● **Instructions for the task**: For the word "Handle", count the lines of the records that hold it, and give only that number.

'''

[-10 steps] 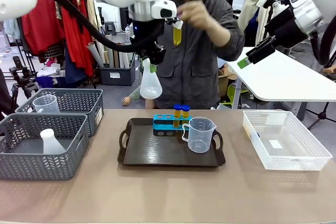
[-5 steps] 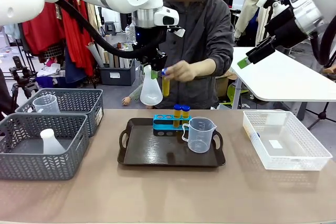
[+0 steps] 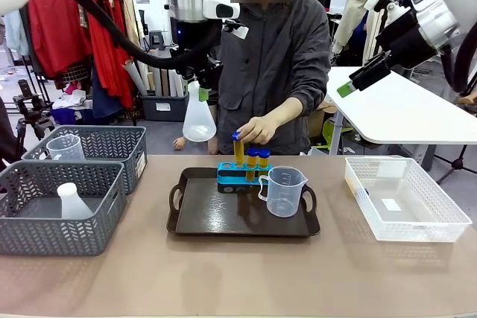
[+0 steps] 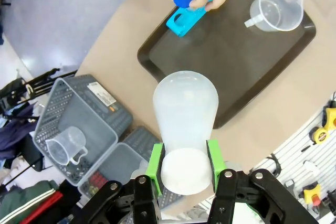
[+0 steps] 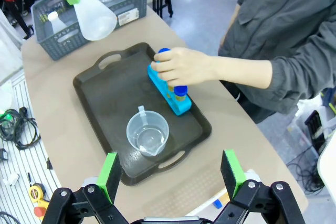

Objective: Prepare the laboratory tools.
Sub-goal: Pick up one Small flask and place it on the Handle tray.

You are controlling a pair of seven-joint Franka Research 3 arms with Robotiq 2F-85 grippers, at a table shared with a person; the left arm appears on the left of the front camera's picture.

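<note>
Yellow-filled tubes (image 3: 252, 158) number three, beakers (image 3: 285, 191) two, flasks (image 3: 198, 120) two.

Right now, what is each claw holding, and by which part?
The left claw grips the translucent white conical flask by its neck, with the body hanging down. The right claw is open and holds nothing.

Tray (image 3: 216, 215) front, 6 o'clock: bare floor, open to a reach.
Tray back, 12 o'clock: tube rack (image 3: 229, 179) under the person's hand (image 3: 257, 130).
Tray, 2 o'clock: beaker (image 3: 284, 191).
Above, 11 o'clock: conical flask (image 3: 198, 118) hanging.
Table (image 3: 238, 277), 9 o'clock: grey baskets (image 3: 45, 229).
Table, 3 o'clock: crate (image 3: 421, 231).
</note>
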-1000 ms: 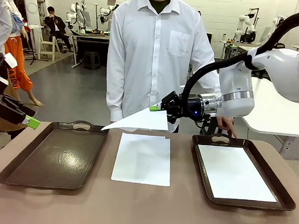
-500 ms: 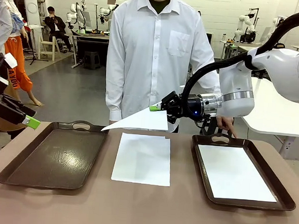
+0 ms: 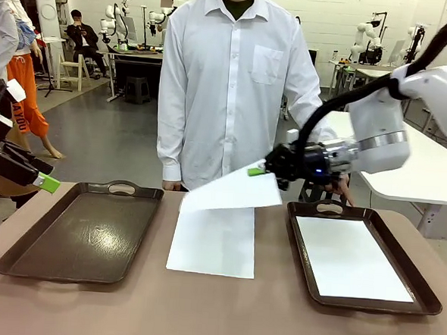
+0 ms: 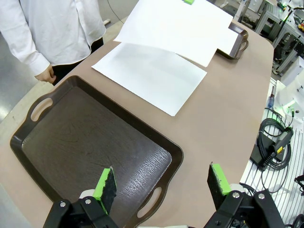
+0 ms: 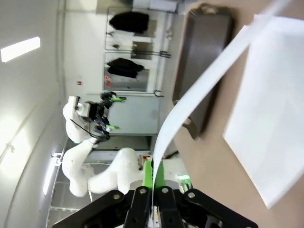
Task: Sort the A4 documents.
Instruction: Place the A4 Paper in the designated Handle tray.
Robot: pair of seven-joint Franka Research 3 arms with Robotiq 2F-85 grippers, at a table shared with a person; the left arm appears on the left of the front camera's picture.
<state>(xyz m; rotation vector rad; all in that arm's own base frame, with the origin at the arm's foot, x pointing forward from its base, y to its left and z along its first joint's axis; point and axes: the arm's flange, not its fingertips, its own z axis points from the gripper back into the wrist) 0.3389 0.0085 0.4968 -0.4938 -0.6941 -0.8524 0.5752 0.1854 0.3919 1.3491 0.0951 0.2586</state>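
Between the pinched pads of our right gripper (image 3: 257,170) we hold one A4 sheet (image 3: 229,192) by its edge, above the table sheet (image 3: 212,246). It runs out leftward from the claw. The right tray (image 3: 367,305), with a sorted sheet (image 3: 351,259) in it, lies just rightward, nearer this arm. Our left gripper (image 4: 161,183) hovers wide and empty over the left tray (image 4: 95,137).

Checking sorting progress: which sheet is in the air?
The held sheet, pinched by the right hand. The middle sheet lies on the table; the third sheet lies in the right tray.
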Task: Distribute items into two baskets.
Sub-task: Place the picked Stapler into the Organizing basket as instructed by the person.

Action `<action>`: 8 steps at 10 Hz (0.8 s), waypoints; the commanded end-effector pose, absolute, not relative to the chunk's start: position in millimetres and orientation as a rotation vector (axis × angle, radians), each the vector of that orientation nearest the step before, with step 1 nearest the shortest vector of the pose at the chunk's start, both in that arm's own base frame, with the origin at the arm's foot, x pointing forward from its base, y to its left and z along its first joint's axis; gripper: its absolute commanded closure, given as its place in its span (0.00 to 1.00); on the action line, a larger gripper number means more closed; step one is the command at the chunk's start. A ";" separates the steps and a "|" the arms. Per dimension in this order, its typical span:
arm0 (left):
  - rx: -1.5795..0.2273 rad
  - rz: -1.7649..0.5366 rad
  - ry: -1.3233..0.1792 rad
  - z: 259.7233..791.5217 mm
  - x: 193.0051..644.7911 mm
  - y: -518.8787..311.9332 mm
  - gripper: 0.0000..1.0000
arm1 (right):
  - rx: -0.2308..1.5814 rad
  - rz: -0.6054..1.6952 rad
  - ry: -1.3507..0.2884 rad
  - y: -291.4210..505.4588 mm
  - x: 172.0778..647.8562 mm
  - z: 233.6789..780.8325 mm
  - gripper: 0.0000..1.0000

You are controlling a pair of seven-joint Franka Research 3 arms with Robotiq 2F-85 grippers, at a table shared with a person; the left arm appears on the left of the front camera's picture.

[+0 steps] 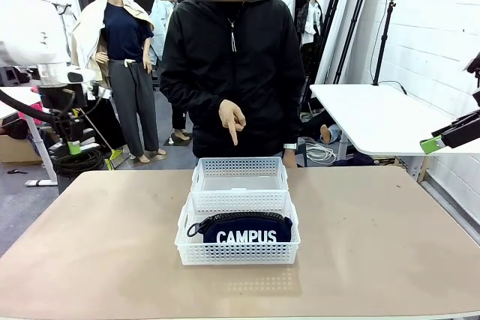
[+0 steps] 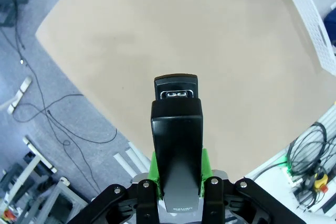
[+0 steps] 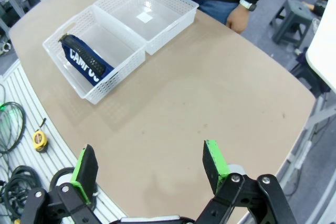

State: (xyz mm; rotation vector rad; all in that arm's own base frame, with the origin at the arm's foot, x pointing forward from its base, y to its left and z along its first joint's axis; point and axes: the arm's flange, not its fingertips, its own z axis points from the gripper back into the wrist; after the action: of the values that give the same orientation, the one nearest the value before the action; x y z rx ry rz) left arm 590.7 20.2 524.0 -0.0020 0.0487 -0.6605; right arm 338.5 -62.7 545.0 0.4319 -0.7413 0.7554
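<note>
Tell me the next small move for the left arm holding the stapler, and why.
Probably carry the left gripper, shut on the black stapler, toward the far basket. The navy pouch already lies in the near basket, the far one looks empty, and the person's hand points down at it.

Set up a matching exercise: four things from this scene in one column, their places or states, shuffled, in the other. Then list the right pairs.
Things:
1. CAMPUS pouch
2. black stapler
3. far basket
4. right gripper

Places or states:
A. open, above the table
B. empty, nearest the person
C. clamped in the left gripper
D. standing in the near basket

Pairs: 1-D, 2-C, 3-B, 4-A
</note>
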 end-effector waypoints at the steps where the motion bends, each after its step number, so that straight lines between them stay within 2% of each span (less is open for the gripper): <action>1: -0.018 -0.778 0.070 529.9 623.4 3.8 1.00 | 0.450 0.750 -0.746 -61.2 339.2 544.4 0.00; 4: -0.038 -0.914 0.065 521.3 643.6 -33.4 1.00 | 0.450 0.750 -0.746 -61.2 339.2 544.4 0.00; 8: -0.074 -1.025 0.049 509.3 648.1 -86.2 1.00 | 0.450 0.750 -0.746 -61.2 339.2 544.4 0.00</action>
State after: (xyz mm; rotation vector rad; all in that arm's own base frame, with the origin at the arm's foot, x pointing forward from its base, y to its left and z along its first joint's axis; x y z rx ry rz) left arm 642.7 -83.4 505.4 -0.0501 0.0591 -0.9861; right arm 338.5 -62.2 545.2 0.4312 -0.7409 0.7565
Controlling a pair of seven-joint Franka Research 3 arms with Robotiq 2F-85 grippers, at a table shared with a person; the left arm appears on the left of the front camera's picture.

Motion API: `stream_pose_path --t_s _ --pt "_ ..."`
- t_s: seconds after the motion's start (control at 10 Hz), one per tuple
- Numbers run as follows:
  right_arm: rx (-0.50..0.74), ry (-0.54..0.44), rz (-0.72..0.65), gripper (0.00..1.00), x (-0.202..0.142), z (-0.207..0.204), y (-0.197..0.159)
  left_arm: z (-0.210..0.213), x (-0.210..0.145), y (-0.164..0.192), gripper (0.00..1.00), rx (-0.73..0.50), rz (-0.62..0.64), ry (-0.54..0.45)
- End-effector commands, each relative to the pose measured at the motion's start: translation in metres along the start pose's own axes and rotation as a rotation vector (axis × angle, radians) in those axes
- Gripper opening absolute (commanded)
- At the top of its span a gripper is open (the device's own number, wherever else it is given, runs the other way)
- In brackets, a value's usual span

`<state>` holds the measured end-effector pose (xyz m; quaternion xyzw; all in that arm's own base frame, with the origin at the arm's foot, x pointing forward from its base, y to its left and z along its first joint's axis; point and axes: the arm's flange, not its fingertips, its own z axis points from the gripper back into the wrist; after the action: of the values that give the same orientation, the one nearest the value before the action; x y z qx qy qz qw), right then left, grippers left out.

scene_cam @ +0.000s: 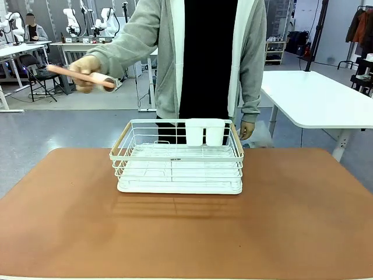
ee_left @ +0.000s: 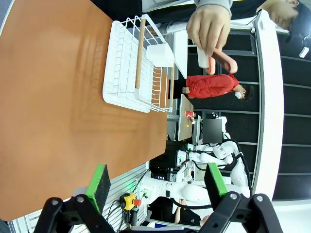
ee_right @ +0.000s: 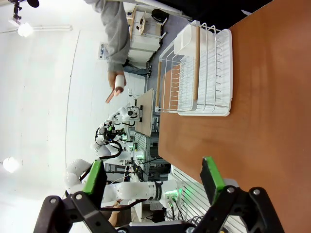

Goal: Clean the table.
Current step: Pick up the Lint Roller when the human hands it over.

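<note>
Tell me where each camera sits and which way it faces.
Front view: fixed on the robot's side, facing across the table and white wire rack at the person, whose hand holds a roller.
Left wrist view: on the left wrist, rolled sideways, looking past its open jaws over the table.
Right wrist view: likewise on the right wrist, jaws open.
All share the rack and roller.

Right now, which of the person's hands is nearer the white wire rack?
Their left hand: it hangs just behind a far corner of the rack. Their right hand is raised well off to the side, holding a roller.
</note>
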<state>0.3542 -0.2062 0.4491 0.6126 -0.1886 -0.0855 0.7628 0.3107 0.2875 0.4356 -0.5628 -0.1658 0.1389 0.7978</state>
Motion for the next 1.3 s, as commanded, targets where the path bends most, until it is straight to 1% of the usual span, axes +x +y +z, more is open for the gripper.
stream_pose_path --t_s 0.0,0.5,0.6,0.8,0.9,1.0,1.2 --pt "0.013 -0.005 -0.013 1.0 -0.002 -0.001 0.003 0.003 -0.003 0.0 1.0 -0.011 -0.022 0.005" --pt "0.013 -0.005 -0.013 1.0 -0.002 -0.001 0.003 0.003 -0.003 0.0 1.0 -0.011 -0.022 0.005" --pt "0.013 -0.005 -0.013 1.0 -0.002 -0.001 0.003 0.0 0.0 0.0 1.0 0.0 0.0 0.0" --pt "0.013 -0.005 -0.013 1.0 -0.002 -0.001 0.003 -0.014 0.007 -0.019 1.0 0.066 0.027 -0.011" --pt "0.013 -0.005 -0.013 1.0 -0.002 -0.001 0.003 -0.018 0.008 -0.039 1.0 0.103 0.076 -0.016" --pt "0.013 -0.005 -0.013 1.0 -0.002 -0.001 0.003 -0.018 0.009 -0.051 1.0 0.11 0.125 -0.007" --pt "0.013 -0.005 -0.013 1.0 -0.002 -0.001 0.003 -0.031 0.012 -0.099 1.0 0.2 0.161 -0.049"
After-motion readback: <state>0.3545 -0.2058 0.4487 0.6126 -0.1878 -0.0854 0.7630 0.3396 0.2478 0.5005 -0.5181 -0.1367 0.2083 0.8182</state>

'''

● **Expected answer**: 2